Write out all of the data again, precisely as it appears.
━━ Supplied records ━━
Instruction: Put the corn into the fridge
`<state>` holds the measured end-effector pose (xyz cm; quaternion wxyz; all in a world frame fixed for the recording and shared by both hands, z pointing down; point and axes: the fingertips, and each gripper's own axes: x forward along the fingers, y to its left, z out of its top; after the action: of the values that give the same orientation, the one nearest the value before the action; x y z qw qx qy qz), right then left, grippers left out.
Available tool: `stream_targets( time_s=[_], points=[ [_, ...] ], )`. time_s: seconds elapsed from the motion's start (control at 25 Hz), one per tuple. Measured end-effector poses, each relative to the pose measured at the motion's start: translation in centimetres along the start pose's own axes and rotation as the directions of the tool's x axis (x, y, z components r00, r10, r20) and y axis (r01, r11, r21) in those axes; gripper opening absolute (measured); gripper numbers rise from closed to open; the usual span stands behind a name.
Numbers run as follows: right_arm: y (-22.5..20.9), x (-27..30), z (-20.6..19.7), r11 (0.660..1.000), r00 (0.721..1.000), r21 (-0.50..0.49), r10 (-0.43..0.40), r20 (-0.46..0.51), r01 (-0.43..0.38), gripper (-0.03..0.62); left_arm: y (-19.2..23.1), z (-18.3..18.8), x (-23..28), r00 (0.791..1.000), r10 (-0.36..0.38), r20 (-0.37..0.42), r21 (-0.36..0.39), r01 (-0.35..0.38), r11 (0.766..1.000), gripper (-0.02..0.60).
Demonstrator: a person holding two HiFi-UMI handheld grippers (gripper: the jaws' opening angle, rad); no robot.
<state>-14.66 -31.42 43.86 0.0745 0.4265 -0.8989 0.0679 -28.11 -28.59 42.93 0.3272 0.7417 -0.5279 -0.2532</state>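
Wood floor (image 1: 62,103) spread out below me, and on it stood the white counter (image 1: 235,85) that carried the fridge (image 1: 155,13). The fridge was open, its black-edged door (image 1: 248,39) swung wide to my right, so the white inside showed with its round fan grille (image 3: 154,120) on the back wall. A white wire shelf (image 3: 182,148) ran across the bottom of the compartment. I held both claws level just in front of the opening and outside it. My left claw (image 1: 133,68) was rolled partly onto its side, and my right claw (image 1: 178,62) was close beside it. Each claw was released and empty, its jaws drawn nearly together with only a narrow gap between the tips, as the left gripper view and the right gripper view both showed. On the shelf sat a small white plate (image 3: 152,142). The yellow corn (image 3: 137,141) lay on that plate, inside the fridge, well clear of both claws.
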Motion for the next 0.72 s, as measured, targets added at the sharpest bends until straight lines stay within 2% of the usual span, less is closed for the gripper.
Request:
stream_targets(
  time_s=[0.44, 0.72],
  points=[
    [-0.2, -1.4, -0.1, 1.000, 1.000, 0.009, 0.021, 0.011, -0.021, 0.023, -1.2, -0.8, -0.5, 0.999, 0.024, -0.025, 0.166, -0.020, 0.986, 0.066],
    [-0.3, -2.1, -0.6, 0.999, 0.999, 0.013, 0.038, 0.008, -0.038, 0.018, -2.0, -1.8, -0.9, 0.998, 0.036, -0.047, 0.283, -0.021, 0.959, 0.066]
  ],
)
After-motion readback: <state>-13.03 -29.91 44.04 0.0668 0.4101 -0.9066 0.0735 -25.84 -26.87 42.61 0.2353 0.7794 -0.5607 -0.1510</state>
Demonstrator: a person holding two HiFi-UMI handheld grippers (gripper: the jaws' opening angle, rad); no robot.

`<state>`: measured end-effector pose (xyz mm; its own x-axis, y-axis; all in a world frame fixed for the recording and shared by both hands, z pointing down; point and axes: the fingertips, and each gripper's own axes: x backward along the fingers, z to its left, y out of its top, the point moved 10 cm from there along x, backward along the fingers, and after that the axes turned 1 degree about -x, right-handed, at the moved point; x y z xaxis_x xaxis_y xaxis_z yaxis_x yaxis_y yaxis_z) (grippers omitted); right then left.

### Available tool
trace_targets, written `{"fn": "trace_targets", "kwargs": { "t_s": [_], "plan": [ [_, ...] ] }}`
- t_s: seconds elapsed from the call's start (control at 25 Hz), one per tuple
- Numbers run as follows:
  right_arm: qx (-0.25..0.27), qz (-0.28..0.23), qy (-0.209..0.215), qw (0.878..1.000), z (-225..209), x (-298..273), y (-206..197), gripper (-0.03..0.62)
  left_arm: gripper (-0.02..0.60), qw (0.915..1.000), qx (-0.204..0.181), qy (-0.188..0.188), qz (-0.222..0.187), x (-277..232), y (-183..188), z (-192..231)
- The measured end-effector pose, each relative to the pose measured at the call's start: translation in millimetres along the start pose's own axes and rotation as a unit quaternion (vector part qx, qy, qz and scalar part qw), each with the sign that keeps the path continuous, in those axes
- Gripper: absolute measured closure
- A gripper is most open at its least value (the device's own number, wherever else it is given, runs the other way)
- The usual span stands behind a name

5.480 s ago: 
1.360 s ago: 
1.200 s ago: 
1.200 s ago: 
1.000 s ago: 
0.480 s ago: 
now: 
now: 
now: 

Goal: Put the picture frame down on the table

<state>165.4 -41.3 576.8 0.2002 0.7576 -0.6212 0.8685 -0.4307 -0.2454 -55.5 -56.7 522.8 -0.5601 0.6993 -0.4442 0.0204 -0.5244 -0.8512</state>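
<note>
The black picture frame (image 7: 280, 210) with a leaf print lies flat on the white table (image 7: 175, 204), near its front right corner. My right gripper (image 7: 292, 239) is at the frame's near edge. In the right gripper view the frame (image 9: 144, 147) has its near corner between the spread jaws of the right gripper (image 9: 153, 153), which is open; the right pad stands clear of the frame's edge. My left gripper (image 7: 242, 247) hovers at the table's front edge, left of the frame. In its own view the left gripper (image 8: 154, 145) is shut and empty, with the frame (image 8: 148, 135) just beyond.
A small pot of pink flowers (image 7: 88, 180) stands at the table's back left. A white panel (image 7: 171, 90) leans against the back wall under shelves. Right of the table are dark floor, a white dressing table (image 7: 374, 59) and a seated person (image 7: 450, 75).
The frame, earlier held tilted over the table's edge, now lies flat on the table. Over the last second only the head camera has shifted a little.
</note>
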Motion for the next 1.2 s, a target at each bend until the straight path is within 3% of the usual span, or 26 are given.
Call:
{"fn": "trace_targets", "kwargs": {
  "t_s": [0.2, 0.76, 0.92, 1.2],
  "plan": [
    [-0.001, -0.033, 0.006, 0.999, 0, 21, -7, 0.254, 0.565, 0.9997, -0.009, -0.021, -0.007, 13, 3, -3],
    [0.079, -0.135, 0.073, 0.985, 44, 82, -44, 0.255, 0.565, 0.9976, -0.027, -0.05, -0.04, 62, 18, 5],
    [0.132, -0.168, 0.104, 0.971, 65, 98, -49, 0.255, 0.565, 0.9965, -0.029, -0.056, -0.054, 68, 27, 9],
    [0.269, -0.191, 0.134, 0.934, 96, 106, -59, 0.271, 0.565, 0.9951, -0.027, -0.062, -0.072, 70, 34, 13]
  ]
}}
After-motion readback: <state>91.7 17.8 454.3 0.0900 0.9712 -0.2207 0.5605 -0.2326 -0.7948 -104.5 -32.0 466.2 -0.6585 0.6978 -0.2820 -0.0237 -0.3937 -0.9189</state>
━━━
--- Answer area ---
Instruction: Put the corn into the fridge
`<state>` holds the measured end-effector pose (xyz cm; quaternion wxyz; all in a world frame fixed for the recording and shared by both hands, z pointing down; point and axes: the fingertips, and each gripper's own axes: x forward along the fingers, y to its left, z out of its top; after the action: of the values that give the same orientation, the one nearest the value before the action; x y z qw qx qy qz), right then left, grippers left out.
Available tool: `stream_targets( time_s=[_], points=[ [_, ...] ], )`. time_s: seconds elapsed from the motion's start (control at 25 Hz), one per tuple. Measured end-effector poses, each relative to the pose measured at the motion's start: translation in centimetres along the start pose's own axes and rotation as the directions of the tool's x axis (x, y, z components r00, r10, r20) and y axis (r01, r11, r21) in those axes; gripper opening absolute (measured); gripper numbers rise from closed to open; the usual span stands behind a name.
Numbers run as follows: right_arm: y (-22.5..20.9), x (-27..30), z (-20.6..19.7), r11 (0.660..1.000), r00 (0.721..1.000), r21 (-0.50..0.49), r10 (-0.43..0.40), r20 (-0.46..0.51), r01 (-0.43..0.38), gripper (-0.03..0.62); left_arm: y (-19.2..23.1), z (-18.3..18.8), x (-23..28), r00 (0.791..1.000), r10 (-0.36..0.38), r20 (-0.37..0.42), r21 (-0.36..0.39), r01 (-0.35..0.38), r11 (0.766..1.000), gripper (-0.02..0.60).
Demonstrator: a person holding two HiFi-UMI handheld grippers (gripper: the jaws' opening angle, rad); no robot.
<state>-14.66 -31.42 43.86 0.0745 0.4265 -0.8989 0.0679 -28.11 -28.59 42.93 0.3272 0.7417 -0.5279 -0.2532</state>
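Wood floor (image 1: 62,103) spread out below me, and on it stood the white counter (image 1: 235,85) that carried the fridge (image 1: 155,13). The fridge was open, its black-edged door (image 1: 248,39) swung wide to my right, so the white inside showed with its round fan grille (image 3: 154,120) on the back wall. A white wire shelf (image 3: 182,148) ran across the bottom of the compartment. I held both claws level just in front of the opening and outside it. My left claw (image 1: 133,68) was rolled partly onto its side, and my right claw (image 1: 178,62) was close beside it. Each claw was released and empty, its jaws drawn nearly together with only a narrow gap between the tips, as the left gripper view and the right gripper view both showed. On the shelf sat a small white plate (image 3: 152,142). The yellow corn (image 3: 137,141) lay on that plate, inside the fridge, well clear of both claws.
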Motion for the next 0.72 s, as measured, targets added at the sharpest bends until straight lines stay within 2% of the usual span, less is closed for the gripper.
Request:
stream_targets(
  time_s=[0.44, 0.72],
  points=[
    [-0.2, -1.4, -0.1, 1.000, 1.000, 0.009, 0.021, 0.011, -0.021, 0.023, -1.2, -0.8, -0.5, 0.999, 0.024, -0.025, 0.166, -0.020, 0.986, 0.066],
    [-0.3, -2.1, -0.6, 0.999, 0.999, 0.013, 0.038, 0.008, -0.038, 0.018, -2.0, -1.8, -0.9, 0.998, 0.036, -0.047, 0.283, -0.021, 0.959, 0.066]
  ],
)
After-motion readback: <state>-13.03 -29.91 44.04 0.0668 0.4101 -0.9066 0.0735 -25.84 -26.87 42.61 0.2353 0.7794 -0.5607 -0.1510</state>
Demonstrator: a person holding two HiFi-UMI handheld grippers (gripper: the jaws' opening angle, rad); no robot.

`<state>`: measured end-effector pose (xyz mm; its own x-axis, y-axis; all in a world frame fixed for the recording and shared by both hands, z pointing down; point and axes: the fingertips, and each gripper's own axes: x backward along the fingers, z to its left, y out of its top, the point moved 10 cm from there along x, backward along the fingers, and after that the axes turned 1 degree about -x, right-handed, at the moved point; x y z xaxis_x xaxis_y xaxis_z yaxis_x yaxis_y yaxis_z) (grippers omitted); right then left.

### Available tool
trace_targets, written `{"fn": "trace_targets", "kwargs": { "t_s": [_], "plan": [ [_, ...] ] }}`
- t_s: seconds elapsed from the call's start (control at 25 Hz), one per tuple
- Numbers run as follows:
  right_arm: qx (-0.25..0.27), qz (-0.28..0.23), qy (-0.209..0.215), qw (0.878..1.000), z (-225..209), x (-298..273), y (-206..197), gripper (-0.03..0.62)
  left_arm: gripper (-0.02..0.60), qw (0.915..1.000), qx (-0.204..0.181), qy (-0.188..0.188), qz (-0.222..0.187), x (-277..232), y (-183..188), z (-192..231)
- The measured end-effector pose, each relative to the pose measured at the call's start: translation in millimetres along the start pose's own axes and rotation as a unit quaternion (vector part qx, qy, qz and scalar part qw), each with the sign that keeps the path continuous, in those axes
- Gripper: absolute measured closure
- A gripper is most open at its least value (the device's own number, wherever else it is given, runs the other way)
- The usual span stands behind a name

5.480 s ago: 
1.360 s ago: 
1.200 s ago: 
1.200 s ago: 
1.000 s ago: 
0.480 s ago: 
now: 
now: 
now: 

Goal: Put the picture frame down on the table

<state>165.4 -41.3 576.8 0.2002 0.7576 -0.6212 0.8685 -0.4307 -0.2454 -55.5 -56.7 522.8 -0.5601 0.6993 -0.4442 0.0204 -0.5244 -0.8512</state>
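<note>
The black picture frame (image 7: 280, 210) with a leaf print lies flat on the white table (image 7: 175, 204), near its front right corner. My right gripper (image 7: 292, 239) is at the frame's near edge. In the right gripper view the frame (image 9: 144, 147) has its near corner between the spread jaws of the right gripper (image 9: 153, 153), which is open; the right pad stands clear of the frame's edge. My left gripper (image 7: 242, 247) hovers at the table's front edge, left of the frame. In its own view the left gripper (image 8: 154, 145) is shut and empty, with the frame (image 8: 148, 135) just beyond.
A small pot of pink flowers (image 7: 88, 180) stands at the table's back left. A white panel (image 7: 171, 90) leans against the back wall under shelves. Right of the table are dark floor, a white dressing table (image 7: 374, 59) and a seated person (image 7: 450, 75).
The frame, earlier held tilted over the table's edge, now lies flat on the table. Over the last second only the head camera has shifted a little.
</note>
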Motion for the next 1.2 s, a target at each bend until the straight path is within 3% of the usual span, or 26 are given.
Call:
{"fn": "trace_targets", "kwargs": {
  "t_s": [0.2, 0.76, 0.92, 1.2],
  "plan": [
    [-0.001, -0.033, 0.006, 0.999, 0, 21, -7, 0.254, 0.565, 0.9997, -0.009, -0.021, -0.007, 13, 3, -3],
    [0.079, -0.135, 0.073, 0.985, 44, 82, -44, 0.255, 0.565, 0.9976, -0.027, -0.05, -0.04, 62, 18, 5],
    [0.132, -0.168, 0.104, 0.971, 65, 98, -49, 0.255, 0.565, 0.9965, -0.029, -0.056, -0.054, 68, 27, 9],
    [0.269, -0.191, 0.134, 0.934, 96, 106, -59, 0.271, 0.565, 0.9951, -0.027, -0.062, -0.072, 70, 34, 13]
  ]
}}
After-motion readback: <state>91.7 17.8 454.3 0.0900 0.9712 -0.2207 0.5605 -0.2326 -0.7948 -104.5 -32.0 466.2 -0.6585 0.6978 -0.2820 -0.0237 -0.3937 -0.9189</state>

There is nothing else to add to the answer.